The Floyd–Warshall algorithm works by maintaining a two-dimensional array that represents the distances between nodes. Initially, this array is filled using only the direct edges between nodes. Then, the algorithm gradually updates these distances by checking if shorter paths exist through intermediate nodes.

This algorithm works for both the directed and undirected weighted graphs and can handle graphs with both positive and negative weight edges.

Note: It does not work for the graphs with negative cycles (where the sum of the edges in a cycle is negative).

Idea Behind Floyd Warshall Algorithm:

Suppose we have a graph dist[][] with V vertices from 0 to V-1. Now we have to evaluate a dist[][] where dist[i][j] represents the shortest path between vertex i to j.

Let us assume that vertices i to j have intermediate nodes. The idea behind Floyd Warshall algorithm is to treat each and every vertex k from 0 to V-1 as an intermediate node one by one. When we consider the vertex k, we must have considered vertices from 0 to k-1 already. So we use the shortest paths built by previous vertices to build shorter paths with vertex k included.

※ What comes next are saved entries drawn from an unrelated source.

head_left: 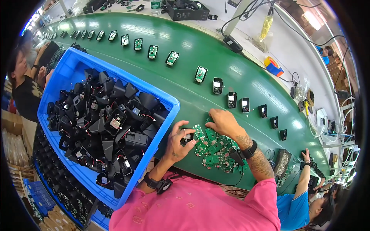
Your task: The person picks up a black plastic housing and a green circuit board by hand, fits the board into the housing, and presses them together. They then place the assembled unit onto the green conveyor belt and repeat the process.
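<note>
My left hand [178, 144] grips a small black plastic housing [187, 137], its fingers curled round the sides beside the blue bin. Just to the right lies a loose pile of green circuit boards [212, 149] on the green work surface. At the pile's far edge my right hand [225, 124] is bent down, thumb and fingers closing on a green circuit board that they partly hide. A blue bin [174, 106] on my left is heaped with black housings [135, 139], some trailing red wires.
Along the green conveyor belt [165, 82] runs a curved row of black housings, several with green boards [172, 58]. Tape rolls [273, 66] sit on the far ledge. People work at both sides; one wears a blue shirt [295, 210]. A small tray [282, 162] stands right of the pile.
</note>
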`<state>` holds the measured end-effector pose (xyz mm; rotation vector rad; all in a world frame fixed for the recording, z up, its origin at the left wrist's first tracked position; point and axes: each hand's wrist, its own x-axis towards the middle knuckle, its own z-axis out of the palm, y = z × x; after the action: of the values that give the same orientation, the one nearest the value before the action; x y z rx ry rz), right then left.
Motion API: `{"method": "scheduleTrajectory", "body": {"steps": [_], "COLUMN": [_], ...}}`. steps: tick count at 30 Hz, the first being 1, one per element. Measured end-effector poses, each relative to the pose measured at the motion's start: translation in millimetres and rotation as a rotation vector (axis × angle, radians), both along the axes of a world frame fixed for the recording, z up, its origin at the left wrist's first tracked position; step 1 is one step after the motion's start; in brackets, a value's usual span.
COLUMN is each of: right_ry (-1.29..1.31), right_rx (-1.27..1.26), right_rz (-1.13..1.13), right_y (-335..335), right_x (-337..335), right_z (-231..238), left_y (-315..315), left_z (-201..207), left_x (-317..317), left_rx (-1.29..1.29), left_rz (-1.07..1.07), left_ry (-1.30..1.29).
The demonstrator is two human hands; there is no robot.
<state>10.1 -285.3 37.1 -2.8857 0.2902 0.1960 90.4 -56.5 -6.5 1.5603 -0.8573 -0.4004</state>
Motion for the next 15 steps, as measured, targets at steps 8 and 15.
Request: {"method": "scheduleTrajectory", "body": {"steps": [8,15], "right_ry": [-0.214,-0.615], "right_rx": [0.929,1.118], "right_rz": [-0.597,-0.622], "right_y": [-8.3,46.3], "right_x": [-16.9,-58.3], "right_z": [25.4,45.1], "left_y": [-4.9,-27.9], "left_z": [32.7,44.9], "left_x": [-9.1,-16.5], "left_rx": [-0.026,-0.060], "left_rz": [-0.463,-0.569], "left_ry": [0.507,0.520]}}
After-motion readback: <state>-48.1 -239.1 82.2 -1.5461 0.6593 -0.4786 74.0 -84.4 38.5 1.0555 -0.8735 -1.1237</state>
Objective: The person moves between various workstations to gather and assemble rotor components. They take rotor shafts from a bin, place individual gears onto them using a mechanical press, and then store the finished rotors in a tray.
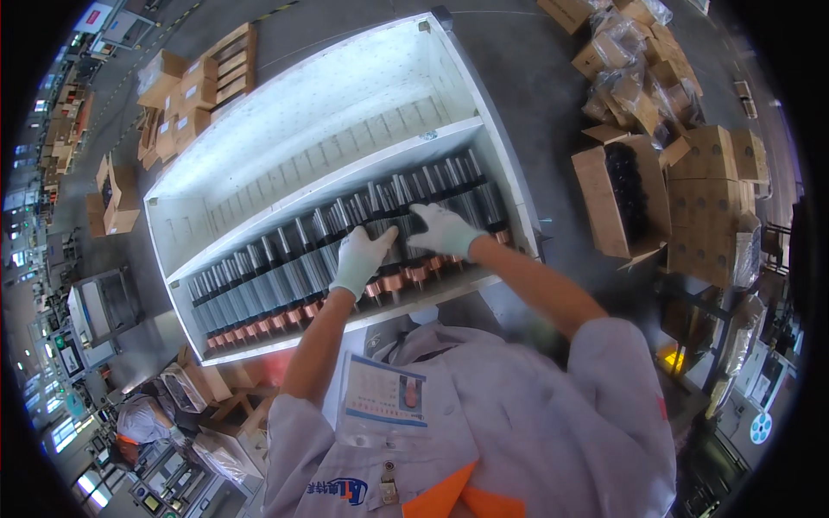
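Lower shelf (pixel 259 345) looks full of rotors (pixel 285 276). Shelf above it bare. Left hand (pixel 361 257) and right hand (pixel 442 229) lie flat, fingers spread, on rotors, gripping none.

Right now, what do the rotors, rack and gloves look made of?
Rotors: likely steel, grey shafts and dark cores; shiny orange ends look like copper. Rack: probably white-painted sheet metal, with thin flat walls and a slotted shelf. Gloves on the left hand and right hand: seemingly white knit fabric, matte.
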The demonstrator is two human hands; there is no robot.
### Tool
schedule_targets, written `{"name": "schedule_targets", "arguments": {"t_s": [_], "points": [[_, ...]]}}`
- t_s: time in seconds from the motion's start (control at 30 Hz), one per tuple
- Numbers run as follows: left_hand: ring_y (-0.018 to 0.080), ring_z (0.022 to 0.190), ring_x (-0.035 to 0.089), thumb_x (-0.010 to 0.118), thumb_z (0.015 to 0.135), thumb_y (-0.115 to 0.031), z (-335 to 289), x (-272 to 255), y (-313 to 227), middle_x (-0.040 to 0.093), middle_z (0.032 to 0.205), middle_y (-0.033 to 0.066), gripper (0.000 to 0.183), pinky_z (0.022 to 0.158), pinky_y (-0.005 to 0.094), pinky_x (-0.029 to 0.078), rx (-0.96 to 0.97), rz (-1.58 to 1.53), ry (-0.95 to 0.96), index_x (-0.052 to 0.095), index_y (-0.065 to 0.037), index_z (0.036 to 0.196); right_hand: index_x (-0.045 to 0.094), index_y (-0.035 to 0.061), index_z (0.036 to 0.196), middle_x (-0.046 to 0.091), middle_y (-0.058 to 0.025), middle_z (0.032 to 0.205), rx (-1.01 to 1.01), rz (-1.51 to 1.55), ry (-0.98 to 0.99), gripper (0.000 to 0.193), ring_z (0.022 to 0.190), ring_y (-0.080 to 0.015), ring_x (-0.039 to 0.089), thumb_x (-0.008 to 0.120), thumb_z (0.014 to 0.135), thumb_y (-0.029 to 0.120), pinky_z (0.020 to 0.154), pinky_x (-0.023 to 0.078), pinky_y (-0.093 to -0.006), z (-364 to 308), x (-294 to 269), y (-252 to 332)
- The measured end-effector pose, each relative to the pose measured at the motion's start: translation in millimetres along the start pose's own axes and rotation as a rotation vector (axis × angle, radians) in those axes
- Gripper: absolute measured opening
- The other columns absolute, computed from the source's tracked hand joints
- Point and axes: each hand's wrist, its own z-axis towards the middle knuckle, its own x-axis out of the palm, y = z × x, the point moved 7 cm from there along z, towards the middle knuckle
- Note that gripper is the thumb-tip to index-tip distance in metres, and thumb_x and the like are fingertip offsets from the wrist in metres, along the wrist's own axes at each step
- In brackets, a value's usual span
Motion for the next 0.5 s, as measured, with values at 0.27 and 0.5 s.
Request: {"name": "schedule_targets", "arguments": {"t_s": [0.27, 0.5], "points": [[0.0321, 0.110, 0.067, 0.065, 0.087, -0.058, -19, -7, -24, 0.071, 0.115, 0.0142, 0.061, 0.091, 0.0490, 0.049, 0.191, 0.701, 0.021, 0.063, -0.008, 0.121, 0.046, 0.0090, 0.143, 0.055, -0.0271, 0.136, 0.091, 0.061, -0.116, 0.063, 0.120, -0.0402, 0.060, 0.067, 0.088, 0.030, 0.103, 0.047, -0.0448, -5, 15, 16], [0.0402, 0.117, 0.055, 0.064, 0.085, -0.024, -19, 3, -32, 0.057, 0.124, 0.0175, 0.058, 0.094, 0.0536, 0.046, 0.745, 0.568, -0.215, 0.053, -0.019, 0.141, 0.039, 0.0092, 0.150, 0.053, -0.0297, 0.138, 0.176, 0.045, -0.185, 0.066, 0.120, -0.0415, 0.060, 0.063, 0.090, 0.025, 0.103, 0.047, -0.0457, -13, 19, 27]]}}
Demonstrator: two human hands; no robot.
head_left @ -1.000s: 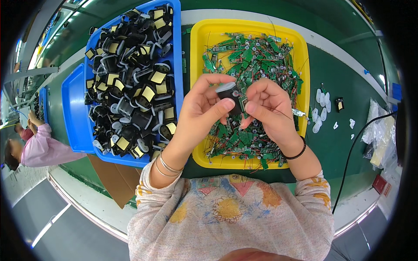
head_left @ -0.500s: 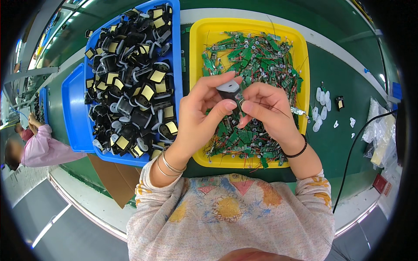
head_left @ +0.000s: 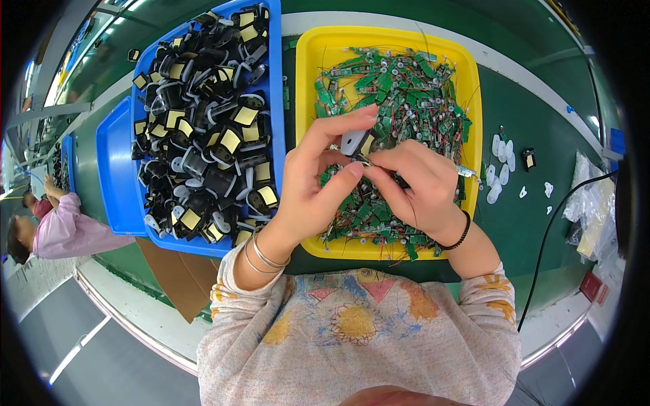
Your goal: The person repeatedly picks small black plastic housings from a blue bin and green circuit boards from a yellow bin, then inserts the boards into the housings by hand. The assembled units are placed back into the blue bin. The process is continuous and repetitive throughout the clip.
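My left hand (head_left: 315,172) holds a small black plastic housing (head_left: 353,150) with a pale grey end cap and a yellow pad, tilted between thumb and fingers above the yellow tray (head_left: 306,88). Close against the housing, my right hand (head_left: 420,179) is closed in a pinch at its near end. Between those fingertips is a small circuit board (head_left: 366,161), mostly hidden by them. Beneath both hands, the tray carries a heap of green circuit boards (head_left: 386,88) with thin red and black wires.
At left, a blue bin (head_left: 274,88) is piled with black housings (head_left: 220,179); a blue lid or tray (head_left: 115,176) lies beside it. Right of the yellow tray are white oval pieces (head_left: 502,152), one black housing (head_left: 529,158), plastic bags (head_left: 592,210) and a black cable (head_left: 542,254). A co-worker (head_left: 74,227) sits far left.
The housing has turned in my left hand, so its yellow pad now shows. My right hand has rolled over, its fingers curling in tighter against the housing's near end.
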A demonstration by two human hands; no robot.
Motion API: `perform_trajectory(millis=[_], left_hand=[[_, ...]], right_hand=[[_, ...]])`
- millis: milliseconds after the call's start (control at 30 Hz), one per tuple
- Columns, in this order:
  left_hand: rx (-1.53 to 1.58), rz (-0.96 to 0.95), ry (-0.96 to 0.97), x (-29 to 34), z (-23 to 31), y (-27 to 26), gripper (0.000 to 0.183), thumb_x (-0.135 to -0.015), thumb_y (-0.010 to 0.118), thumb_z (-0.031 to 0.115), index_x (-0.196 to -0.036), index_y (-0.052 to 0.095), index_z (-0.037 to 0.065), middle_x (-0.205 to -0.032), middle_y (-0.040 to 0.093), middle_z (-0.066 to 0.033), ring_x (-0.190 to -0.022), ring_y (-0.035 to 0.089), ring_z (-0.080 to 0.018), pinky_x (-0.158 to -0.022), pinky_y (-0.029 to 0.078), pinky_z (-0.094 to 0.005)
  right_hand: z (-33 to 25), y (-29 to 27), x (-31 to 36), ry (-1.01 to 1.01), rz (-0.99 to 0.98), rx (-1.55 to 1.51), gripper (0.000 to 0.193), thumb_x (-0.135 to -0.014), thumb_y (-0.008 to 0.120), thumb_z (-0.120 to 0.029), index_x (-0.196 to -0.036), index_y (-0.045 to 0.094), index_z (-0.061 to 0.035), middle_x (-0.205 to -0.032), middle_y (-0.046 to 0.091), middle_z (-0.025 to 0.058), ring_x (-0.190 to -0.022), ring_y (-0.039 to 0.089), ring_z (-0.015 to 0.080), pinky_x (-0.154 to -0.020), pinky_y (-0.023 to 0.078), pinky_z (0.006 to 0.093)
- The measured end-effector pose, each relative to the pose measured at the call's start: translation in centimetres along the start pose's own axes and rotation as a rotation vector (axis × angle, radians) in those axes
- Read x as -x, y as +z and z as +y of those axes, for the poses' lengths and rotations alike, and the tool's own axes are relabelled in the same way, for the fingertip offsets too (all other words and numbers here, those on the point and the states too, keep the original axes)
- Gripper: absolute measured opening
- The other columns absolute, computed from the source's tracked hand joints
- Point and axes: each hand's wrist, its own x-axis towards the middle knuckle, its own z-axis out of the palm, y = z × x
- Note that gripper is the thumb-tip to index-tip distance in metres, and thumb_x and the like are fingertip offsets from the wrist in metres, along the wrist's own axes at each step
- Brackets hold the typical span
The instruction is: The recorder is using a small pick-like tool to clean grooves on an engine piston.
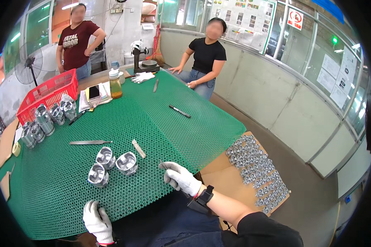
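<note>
White work gloves cover both my hands. At the mat's near edge, my left hand rests with its fingers loosely bent and thumb apart, holding nothing I can see. My right hand is closed on a thin dark tool at the table's right front edge; most of it is hidden in the glove. Between and beyond my hands, three silvery metal pistons stand together on the green mat: a front one, a rear one and a right one. Behind them lie a flat file and a small pale stick.
More pistons stand at the far left beside a red crate. A black marker lies across the mat. Rows of pistons cover cardboard at right. One person sits at the table; another stands behind.
</note>
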Motion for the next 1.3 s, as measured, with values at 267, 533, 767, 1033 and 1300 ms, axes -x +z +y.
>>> perform_trajectory(millis=[267,533,767,1033,1300], left_hand=[[-0.002,-0.009,-0.011,-0.3,-0.1,0.4,0.028,-0.080,0.059,0.000,-0.108,0.061,-0.001,-0.110,0.063,-0.0187,-0.103,0.061,-0.0374,-0.091,0.048,-0.0438],[-0.058,0.031,0.044,-0.5,0.5,0.3,0.028,-0.081,0.059,0.003,-0.109,0.061,-0.001,-0.110,0.064,-0.0184,-0.100,0.061,-0.0367,-0.088,0.049,-0.0429],[-0.044,-0.001,-0.048,-0.1,0.5,-0.1,0.029,-0.076,0.063,0.001,-0.105,0.063,0.000,-0.109,0.064,-0.0170,-0.103,0.061,-0.0374,-0.091,0.049,-0.0435],[-0.049,0.030,0.014,-1.8,0.6,0.6,0.030,-0.075,0.067,0.000,-0.105,0.064,0.003,-0.106,0.066,-0.0161,-0.100,0.063,-0.0366,-0.088,0.051,-0.0427],[-0.036,-0.033,-0.011,-1.5,0.9,-0.6,0.028,-0.074,0.066,0.002,-0.101,0.065,0.002,-0.102,0.066,-0.0154,-0.098,0.064,-0.0357,-0.085,0.052,-0.0415]], right_hand=[[0.5,-0.5,-0.5,-0.062,-0.056,-0.063,0.052,-0.093,0.051,-0.027,-0.138,0.046,-0.0025,-0.082,0.057,-0.0005,-0.057,0.044,0.0030,-0.047,0.038,0.0178],[0.1,-0.7,-0.1,-0.030,-0.064,-0.029,0.049,-0.093,0.050,-0.026,-0.137,0.047,-0.0052,-0.082,0.056,-0.0003,-0.057,0.045,0.0038,-0.047,0.038,0.0185],[0.5,-0.2,-0.2,-0.014,-0.025,-0.060,0.051,-0.094,0.053,-0.029,-0.136,0.046,-0.0020,-0.082,0.058,0.0003,-0.055,0.045,0.0030,-0.045,0.036,0.0171],[0.5,-0.5,-0.8,-0.044,0.053,-0.083,0.046,-0.094,0.054,-0.024,-0.133,0.048,-0.0006,-0.078,0.059,0.0042,-0.050,0.043,0.0047,-0.041,0.035,0.0181],[2.6,-0.8,-0.6,-0.085,-0.002,-0.208,0.046,-0.093,0.056,-0.020,-0.132,0.046,0.0030,-0.075,0.058,0.0051,-0.046,0.041,0.0039,-0.036,0.031,0.0179]])
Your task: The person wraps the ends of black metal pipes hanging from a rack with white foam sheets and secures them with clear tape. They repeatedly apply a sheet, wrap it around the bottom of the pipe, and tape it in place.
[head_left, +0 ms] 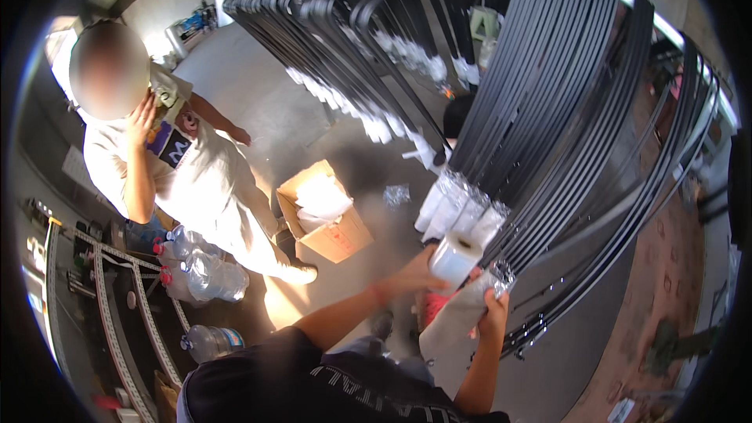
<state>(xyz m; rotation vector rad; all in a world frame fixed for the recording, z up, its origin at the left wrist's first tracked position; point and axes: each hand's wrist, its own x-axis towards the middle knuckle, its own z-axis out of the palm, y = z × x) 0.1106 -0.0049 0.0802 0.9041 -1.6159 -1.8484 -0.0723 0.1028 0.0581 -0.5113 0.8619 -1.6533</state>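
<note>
My left hand [415, 272], slightly blurred, is closed on a roll of clear stretch film [457, 254]. The roll is tilted beside the ends of the black bent tubes [540, 70]. A pale white sheet or sleeve [454, 319] hangs just below the roll. My right hand [493, 309] is closed round the upper edge of this sheet, next to a shiny film-wrapped tube end [499, 272]. Left of that tube, several other tube ends carry white wrapping [458, 207]. The fingertips of my left hand are partly hidden behind the roll.
An open cardboard box [335, 236] with white sheets inside stands on the floor. Another person [188, 149] stands at the left, one hand raised to the head. Large clear water bottles [207, 274] stand by a metal frame [117, 329]. More black tubes [313, 12] hang beyond.
</note>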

The following figure shows the above optimal substructure property in Floyd Warshall algorithm:

Why Floyd Warshall Works (Correctness Proof)?

The algorithm relies on the principle of optimal substructure, meaning:

• If the shortest path from i to j passes through some vertex k, then the path from i to k and the path from k to j must also be shortest paths.
• The iterative approach ensures that by the time vertex k is considered, all shortest paths using only vertices 0 to k-1 have already been computed.

By the end of the algorithm, all shortest paths are computed optimally because each possible intermediate vertex has been considered.

Why Floyd-Warshall Algorithm better for Dense Graphs and not for Sparse Graphs?

Dense Graph: A graph in which the number of edges are significantly much higher than the number of vertices.
Sparse Graph: A graph in which the number of edges are very much low.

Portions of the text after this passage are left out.